Lorsqu’on parle de liberté, on vise surtout ce qu’on a de plus sacré. Les idéaux et principes mentionnés dans les livres sacrés sont : l’égalité pour tous ; liberté, inviolable même en temps de guerre et d’urgence « nationale ». Umar Ibn al-Khattab a dit un jour : « Depuis quand vous prenez les gens pour des esclaves alors qu’ils sont nés libres. » Évidement, notre liberté est l’un des droits les plus précieux que nous avons, intimement liée à notre bien-être et à notre dignité.
Lorsque deux libertés (ou plus) se croisent, telles que la liberté d’expression et la liberté de mouvement, l’équilibre et l’harmonie dans leur respect et leur protection doivent être assurés. Alors qu’aujourd’hui, le Liban traverse une période sensible et fragile, qu’il se trouve dans des conditions sociales et économiques difficiles, les citoyens pratiquent une forme de liberté d’expression ultime : le droit de manifester et d’exprimer leur refus d’être gouvernés par un système corrompu dans son ensemble.
La question qui se pose est de savoir comment la pratique des libertés peut-elle rester effective et valorisante ?
Notre Liban saigne depuis des années et des décennies, évidemment. Et oui, nous avons perdu toute confiance dans nos représentants. De plus, nous ne sommes plus prêts à leur donner une seconde chance. Cependant, nous sommes au XXIe siècle et nous devons être conscients de l’importance de nos institutions. Les sociétés ont plus que jamais besoin, pendant de telles périodes critiques, de sécurité et d’ordre, ce qui doit être pris en considération pour pouvoir préserver la paix.
Malgré le fait que les manifestants sont nombreux, les partis politiques au pouvoir ont été élus depuis deux ans et sont toujours légitimes, ce qui leur permet, malheureusement, de poursuivre dans leur mission. Par conséquent, ils ont des droits ainsi que des devoirs, et leurs devoirs consistent en la protection de ces droits. Les biens publics en font partie et tout acte qui y porte atteinte est considéré comme un crime puni par la loi. Lorsque la liberté d’expression dépasse ces limites, elle devient un acte violent et criminel.
La liberté de mouvement est l’une de ces limites ; elle est violée lorsque l’harmonie et l’équilibre sont perdus.
D’une part, selon l’article 21 du pacte international relatif aux droits civils et politiques, il existe une différence entre les manifestations pacifiques et les manifestations violentes qui sont interdites. La violence crée de l’insécurité, met gravement en danger l’ordre public et les droits d’autrui. Notre société multiconfessionnelle ne pourra pas résister à cette situation en raison de sa sensibilité. La variété des croyances qu’elle représente est intimement liée à l’existence et au bien-être des citoyens libanais.

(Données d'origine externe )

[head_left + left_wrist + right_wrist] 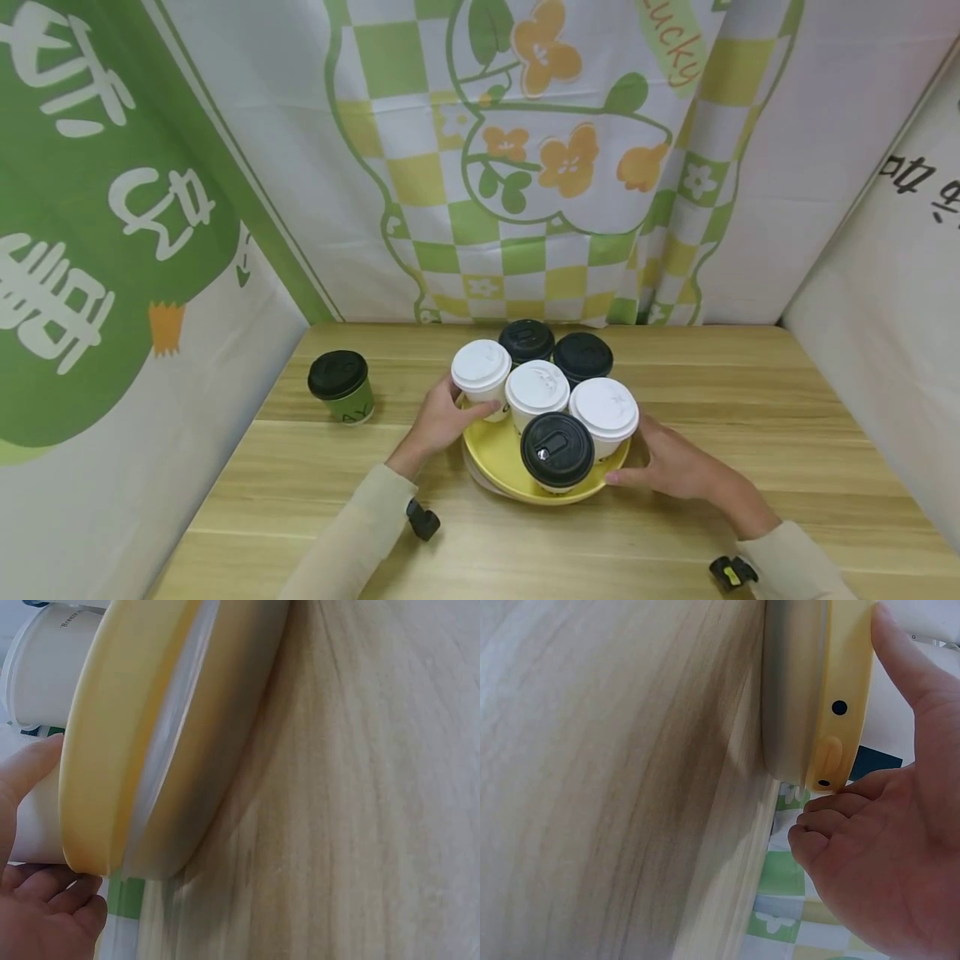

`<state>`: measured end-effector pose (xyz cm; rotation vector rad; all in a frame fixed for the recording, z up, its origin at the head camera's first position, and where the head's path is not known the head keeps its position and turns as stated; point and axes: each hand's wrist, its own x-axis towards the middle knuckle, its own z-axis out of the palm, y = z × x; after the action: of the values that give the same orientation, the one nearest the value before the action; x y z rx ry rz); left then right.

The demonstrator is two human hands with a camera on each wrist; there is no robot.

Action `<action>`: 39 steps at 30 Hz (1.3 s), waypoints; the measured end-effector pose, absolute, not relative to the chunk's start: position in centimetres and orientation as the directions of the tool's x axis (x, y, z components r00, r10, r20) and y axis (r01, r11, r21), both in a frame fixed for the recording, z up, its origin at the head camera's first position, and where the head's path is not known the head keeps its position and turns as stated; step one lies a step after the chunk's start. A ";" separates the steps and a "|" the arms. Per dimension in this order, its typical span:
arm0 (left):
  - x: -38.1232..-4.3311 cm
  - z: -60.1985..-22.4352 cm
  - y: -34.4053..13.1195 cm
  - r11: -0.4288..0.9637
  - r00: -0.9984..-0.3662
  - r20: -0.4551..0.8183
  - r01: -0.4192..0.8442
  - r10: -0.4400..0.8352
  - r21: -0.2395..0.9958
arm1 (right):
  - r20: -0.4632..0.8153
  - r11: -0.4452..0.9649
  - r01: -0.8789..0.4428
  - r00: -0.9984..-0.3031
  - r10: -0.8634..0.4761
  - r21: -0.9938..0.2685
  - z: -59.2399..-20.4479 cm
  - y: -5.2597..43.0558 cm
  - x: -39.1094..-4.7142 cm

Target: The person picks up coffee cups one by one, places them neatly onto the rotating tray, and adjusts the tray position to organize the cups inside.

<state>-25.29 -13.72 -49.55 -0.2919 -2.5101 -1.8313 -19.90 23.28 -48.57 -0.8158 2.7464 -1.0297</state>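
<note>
A round yellow tray (pixel 495 454) carries several lidded paper cups. Among them are three white lids and three black ones. My left hand (pixel 444 417) grips the white-lidded cup (pixel 481 367) at the tray's left edge, thumb across its front and fingers round its far side. On the opposite side, my right hand (pixel 675 458) holds the tray's rim, its thumb on the near edge and its curled fingers (pixel 829 821) at the rim farther round. Another white-lidded cup (pixel 604 408) stands right beside that hand. Below the yellow tray shows a pale round base (pixel 202 765).
A green paper cup with a black lid (pixel 342 387) stands apart at the left of the wooden table (pixel 750 400). Behind the table hangs a checked, flowered cloth (pixel 517 208). Printed cloth walls close in the left and right sides.
</note>
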 end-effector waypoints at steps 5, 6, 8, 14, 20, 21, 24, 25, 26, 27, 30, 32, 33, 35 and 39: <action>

D’autre part, selon les lois nationales libanaises telles que les articles 7 et 13 de la Constitution et l’article 346 du code pénal, la liberté d’expression et le principe d’égalité se complètent et leur application est extrêmement liée. Malgré la protection de ces droits accordés par les lois, toute émeute commise par un groupe de trois personnes (ou plus) dans des lieux publics et dans l’intention de commettre un crime, et si l’une au moins de ces personnes est armée, est punie d’un mois à un an de prison. Sont également pénalisés des groupes formant au moins sept personnes (ou vingt selon les situations) protestant contre une décision ou une procédure prise par le gouvernement dans l’intention de faire pression sur les politiciens tout en troublant la tranquillité publique.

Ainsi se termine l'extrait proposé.